ZPK Unit Research Squib: Aromasturbation

-------------------------------------------------
by Charlotte-Anne Xoz

Many people have never asked me exactly what the ZPK Unit is
researching. Well, there's a lot of material in preperation. But in
the course of investigating the properties of ZAtypic Lateralattices
(a central element of Project YETI) we stumbled across some ZPK
answers that reveal some of the essential features of
slack. Therefore, we have decided to release this information to the
SubGenius community immediately.

(Following material transcribed from Rhetorical Device MG-6)

It has been suggested that slack is not a substance, not something
that is an inherent quality of objects. That's just a half-truth
designed to stop you probing too deeply into things that could prove
more than a little bit dangerous if they were tampered with by
well-meaning but misguided idiots. But what's life without a little
risk? So, I want to set things straight. Slack damn well IS a
substance/force/essence, measurable, detectable and extractable. It's
like a perfume emitted by every eyebrow quotient (see ZPK Primer) in
the universe, a heady and intoxicating perfume that causes
AROMASTUBATORY AROUSAL. The Nental Ife performs a process of
QUANTA(UM) MECHANICAL AROMASTICATION to lock that fleeting fragrance
into the Pstench (occasionally, a glut of slack causes the Nental Ife
to become bloated - this requires "blowing it out").

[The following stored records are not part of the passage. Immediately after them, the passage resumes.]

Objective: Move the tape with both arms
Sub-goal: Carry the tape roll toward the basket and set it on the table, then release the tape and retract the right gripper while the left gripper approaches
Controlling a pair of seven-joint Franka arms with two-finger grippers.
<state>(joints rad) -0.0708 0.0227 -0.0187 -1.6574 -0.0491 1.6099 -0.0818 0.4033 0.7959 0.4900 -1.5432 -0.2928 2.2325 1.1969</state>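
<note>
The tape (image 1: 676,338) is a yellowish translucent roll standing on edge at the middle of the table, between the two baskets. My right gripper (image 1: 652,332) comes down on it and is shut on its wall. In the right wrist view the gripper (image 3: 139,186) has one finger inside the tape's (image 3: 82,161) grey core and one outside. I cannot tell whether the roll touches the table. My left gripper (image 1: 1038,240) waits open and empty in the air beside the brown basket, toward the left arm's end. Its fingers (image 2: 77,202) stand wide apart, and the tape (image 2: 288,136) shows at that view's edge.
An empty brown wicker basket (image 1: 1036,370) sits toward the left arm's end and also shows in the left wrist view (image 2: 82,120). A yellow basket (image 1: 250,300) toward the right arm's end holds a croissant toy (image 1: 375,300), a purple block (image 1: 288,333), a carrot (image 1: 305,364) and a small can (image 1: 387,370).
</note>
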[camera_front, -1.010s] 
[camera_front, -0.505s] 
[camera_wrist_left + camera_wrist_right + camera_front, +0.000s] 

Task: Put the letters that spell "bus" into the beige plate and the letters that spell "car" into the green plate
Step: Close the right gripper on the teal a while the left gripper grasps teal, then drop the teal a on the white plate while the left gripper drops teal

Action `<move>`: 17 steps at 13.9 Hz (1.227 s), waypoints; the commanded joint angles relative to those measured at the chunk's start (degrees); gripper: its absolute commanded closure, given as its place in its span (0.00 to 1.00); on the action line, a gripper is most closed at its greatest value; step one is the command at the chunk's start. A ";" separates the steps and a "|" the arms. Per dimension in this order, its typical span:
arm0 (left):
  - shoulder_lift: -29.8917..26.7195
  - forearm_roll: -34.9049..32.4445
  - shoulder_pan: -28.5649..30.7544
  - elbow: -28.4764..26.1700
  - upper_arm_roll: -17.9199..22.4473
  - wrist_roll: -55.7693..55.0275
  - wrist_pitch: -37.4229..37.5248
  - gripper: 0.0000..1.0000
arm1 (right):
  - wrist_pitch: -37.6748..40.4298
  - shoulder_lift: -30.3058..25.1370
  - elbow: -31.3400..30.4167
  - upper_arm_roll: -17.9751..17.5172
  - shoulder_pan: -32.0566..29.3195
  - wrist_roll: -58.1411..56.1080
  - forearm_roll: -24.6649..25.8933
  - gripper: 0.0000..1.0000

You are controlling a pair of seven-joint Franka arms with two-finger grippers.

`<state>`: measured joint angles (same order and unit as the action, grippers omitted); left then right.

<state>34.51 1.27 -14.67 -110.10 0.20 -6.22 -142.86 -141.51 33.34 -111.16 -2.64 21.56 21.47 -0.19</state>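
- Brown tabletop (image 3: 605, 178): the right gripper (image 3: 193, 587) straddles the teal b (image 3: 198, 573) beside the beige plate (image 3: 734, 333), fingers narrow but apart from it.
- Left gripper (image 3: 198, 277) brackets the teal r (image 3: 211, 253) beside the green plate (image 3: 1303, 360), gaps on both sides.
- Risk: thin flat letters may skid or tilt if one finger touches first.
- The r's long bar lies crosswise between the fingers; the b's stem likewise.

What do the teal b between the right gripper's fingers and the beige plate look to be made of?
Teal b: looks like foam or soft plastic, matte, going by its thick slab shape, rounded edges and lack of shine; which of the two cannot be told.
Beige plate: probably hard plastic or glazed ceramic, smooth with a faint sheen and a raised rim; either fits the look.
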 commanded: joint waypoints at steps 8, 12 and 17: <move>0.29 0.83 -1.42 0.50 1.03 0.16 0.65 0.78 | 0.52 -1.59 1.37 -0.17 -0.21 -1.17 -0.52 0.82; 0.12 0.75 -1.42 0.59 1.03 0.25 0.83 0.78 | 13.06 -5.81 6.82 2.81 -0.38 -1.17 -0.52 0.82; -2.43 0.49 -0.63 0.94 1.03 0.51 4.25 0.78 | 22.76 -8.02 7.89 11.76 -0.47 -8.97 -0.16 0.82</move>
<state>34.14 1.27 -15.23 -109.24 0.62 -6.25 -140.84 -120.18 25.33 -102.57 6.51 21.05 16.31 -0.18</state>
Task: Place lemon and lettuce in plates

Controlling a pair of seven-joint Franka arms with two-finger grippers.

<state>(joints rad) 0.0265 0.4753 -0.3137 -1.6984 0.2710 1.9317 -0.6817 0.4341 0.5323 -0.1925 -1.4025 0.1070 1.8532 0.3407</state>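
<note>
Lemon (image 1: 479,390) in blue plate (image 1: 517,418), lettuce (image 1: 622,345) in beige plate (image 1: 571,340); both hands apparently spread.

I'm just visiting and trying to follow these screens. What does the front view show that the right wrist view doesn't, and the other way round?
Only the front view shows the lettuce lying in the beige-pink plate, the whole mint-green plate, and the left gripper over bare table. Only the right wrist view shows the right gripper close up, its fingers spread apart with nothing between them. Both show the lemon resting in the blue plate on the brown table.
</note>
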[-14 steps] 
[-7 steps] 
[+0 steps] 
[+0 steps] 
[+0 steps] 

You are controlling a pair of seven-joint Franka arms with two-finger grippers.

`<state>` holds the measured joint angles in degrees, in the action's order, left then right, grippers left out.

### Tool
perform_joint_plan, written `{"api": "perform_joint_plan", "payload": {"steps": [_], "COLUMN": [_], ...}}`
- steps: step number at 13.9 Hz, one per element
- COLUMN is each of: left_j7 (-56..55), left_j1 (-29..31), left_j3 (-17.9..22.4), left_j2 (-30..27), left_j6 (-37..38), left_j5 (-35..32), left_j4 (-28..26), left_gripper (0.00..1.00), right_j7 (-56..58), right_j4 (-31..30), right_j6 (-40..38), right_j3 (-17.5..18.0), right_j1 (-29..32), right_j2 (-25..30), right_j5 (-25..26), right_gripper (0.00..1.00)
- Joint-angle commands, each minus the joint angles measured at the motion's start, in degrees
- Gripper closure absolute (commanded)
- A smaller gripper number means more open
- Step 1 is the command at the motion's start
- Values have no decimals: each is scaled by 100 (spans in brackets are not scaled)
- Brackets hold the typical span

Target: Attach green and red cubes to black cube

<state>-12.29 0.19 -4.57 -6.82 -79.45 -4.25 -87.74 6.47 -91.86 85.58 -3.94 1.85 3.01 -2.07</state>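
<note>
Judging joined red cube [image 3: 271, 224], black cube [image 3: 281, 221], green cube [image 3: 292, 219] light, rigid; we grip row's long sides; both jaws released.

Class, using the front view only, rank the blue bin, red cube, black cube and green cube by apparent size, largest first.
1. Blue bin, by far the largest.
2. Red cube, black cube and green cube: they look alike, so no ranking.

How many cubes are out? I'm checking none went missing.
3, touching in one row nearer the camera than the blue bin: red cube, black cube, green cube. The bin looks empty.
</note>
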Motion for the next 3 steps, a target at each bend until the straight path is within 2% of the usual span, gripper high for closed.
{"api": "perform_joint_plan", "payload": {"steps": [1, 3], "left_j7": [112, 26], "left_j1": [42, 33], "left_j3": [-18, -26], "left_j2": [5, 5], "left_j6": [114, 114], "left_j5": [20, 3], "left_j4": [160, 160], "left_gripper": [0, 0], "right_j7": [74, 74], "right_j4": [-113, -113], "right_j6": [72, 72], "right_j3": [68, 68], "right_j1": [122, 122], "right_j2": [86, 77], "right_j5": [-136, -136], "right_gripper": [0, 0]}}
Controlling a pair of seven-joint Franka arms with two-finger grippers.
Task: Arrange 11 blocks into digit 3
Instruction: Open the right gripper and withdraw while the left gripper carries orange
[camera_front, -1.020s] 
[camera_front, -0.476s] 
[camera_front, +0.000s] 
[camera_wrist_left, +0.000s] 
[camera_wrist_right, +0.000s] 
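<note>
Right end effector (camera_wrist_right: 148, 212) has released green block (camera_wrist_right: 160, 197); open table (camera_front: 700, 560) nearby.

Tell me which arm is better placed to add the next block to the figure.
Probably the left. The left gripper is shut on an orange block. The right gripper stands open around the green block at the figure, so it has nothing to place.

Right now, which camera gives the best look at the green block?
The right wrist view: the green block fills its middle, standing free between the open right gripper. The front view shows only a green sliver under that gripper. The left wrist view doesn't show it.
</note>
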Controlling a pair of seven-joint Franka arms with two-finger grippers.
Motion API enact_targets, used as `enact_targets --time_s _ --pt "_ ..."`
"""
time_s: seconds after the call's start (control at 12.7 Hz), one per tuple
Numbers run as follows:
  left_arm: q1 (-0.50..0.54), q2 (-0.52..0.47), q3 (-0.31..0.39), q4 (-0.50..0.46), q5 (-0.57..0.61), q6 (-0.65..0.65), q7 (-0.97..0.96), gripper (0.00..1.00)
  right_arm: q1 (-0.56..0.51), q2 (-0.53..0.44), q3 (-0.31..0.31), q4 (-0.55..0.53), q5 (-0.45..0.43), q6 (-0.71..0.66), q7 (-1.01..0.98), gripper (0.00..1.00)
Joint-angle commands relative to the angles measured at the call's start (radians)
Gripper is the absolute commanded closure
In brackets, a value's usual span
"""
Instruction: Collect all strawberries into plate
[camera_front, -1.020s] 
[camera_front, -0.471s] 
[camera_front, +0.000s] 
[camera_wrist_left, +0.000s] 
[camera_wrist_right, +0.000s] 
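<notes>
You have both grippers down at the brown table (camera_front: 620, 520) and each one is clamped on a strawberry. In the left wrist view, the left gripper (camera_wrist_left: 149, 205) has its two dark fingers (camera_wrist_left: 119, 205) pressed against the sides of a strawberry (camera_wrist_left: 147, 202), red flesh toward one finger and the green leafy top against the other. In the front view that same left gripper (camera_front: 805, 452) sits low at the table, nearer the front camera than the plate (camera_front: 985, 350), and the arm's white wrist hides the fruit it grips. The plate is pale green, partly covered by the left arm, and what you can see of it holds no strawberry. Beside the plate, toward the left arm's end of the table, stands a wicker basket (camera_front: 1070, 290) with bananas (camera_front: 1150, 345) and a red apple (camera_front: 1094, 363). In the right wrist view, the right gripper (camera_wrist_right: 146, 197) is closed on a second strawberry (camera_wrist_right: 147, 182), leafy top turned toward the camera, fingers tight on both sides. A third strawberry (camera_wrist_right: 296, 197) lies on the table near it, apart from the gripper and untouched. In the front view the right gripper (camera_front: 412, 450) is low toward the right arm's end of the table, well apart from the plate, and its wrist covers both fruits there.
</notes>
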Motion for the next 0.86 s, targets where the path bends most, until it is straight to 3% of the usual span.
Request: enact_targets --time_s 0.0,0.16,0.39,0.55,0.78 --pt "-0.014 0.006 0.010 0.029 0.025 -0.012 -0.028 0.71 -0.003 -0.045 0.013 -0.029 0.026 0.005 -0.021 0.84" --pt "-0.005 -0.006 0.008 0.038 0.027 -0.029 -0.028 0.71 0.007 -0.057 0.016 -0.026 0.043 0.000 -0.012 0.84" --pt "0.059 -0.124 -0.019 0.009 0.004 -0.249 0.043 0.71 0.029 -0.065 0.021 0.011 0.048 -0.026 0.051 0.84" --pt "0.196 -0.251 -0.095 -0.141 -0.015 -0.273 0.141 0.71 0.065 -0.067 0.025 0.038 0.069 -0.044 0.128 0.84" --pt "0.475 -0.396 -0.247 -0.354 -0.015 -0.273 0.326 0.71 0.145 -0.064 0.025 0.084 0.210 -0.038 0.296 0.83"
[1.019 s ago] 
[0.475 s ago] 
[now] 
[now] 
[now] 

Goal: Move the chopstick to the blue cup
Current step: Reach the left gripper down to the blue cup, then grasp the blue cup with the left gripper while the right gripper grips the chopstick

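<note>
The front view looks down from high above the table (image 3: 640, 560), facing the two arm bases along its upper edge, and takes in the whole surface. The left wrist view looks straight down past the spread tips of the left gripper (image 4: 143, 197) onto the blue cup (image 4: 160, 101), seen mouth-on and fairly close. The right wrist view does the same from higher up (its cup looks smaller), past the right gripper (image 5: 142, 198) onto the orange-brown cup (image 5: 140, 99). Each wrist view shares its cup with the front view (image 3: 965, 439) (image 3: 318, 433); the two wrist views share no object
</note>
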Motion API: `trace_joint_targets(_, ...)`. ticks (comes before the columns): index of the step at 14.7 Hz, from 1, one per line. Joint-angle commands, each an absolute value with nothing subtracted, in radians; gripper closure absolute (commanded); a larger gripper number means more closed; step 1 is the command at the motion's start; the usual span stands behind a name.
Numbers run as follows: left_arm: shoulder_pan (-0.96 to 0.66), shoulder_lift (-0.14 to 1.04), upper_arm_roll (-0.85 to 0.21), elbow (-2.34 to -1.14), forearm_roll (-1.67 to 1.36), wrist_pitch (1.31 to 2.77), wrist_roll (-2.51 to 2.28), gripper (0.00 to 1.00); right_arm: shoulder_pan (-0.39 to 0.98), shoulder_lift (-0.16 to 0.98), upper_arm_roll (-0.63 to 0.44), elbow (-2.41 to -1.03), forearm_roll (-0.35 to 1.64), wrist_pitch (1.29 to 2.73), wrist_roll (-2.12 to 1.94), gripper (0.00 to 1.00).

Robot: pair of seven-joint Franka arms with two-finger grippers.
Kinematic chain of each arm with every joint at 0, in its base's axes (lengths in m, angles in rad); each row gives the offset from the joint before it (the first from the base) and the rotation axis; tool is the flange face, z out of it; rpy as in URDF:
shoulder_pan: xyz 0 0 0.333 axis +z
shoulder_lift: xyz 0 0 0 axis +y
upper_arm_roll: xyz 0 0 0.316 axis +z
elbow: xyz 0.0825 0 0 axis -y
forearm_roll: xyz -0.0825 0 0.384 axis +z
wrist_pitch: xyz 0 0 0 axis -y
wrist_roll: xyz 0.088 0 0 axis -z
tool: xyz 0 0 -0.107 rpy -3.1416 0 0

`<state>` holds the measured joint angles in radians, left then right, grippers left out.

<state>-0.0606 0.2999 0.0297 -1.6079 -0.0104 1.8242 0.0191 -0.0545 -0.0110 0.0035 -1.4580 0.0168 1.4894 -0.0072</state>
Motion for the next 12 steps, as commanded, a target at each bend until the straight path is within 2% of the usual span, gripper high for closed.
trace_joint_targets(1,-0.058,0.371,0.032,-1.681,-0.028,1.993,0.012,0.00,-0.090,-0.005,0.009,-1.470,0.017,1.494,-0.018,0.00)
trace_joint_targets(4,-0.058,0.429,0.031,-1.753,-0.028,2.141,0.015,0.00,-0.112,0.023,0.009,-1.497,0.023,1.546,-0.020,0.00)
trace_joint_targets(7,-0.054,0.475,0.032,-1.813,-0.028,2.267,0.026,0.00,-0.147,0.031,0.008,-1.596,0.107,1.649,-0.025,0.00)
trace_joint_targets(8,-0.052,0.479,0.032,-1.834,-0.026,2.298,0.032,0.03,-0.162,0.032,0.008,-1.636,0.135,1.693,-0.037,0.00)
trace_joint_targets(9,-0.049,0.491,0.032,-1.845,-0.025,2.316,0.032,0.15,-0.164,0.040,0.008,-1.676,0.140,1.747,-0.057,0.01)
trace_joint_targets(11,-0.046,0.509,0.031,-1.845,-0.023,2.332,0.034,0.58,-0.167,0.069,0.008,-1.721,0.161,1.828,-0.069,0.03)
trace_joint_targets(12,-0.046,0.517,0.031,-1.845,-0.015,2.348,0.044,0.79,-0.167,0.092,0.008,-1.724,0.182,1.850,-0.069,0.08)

But we're all only attuned to certain smell frequencies. And if you're
not picking up the whiff of slack at the moment, you're just on the
wrong stinking channel. Well, you can't force everyone to smell the same.

Only "Bob" gets to sample the pure *white noisomeness* of slack,
snorting it up across the entire bandwidth simultaneously. Everyone
else is only able to pick up the barest whiffs in comparison. But
there are processes that allow you to get more of a sniff at these
olslacktory pleasures (e.g. "opening the third nostril"). SubGenii
are lucky - they are able to twiddle their dials to sample a wide
range of SCENTIENCES. The pink has a nailed-down dial and is generally
only able to latch on to the *pink noisomeness* of False Slack, the
lingering stale smell after true slack has evaporated.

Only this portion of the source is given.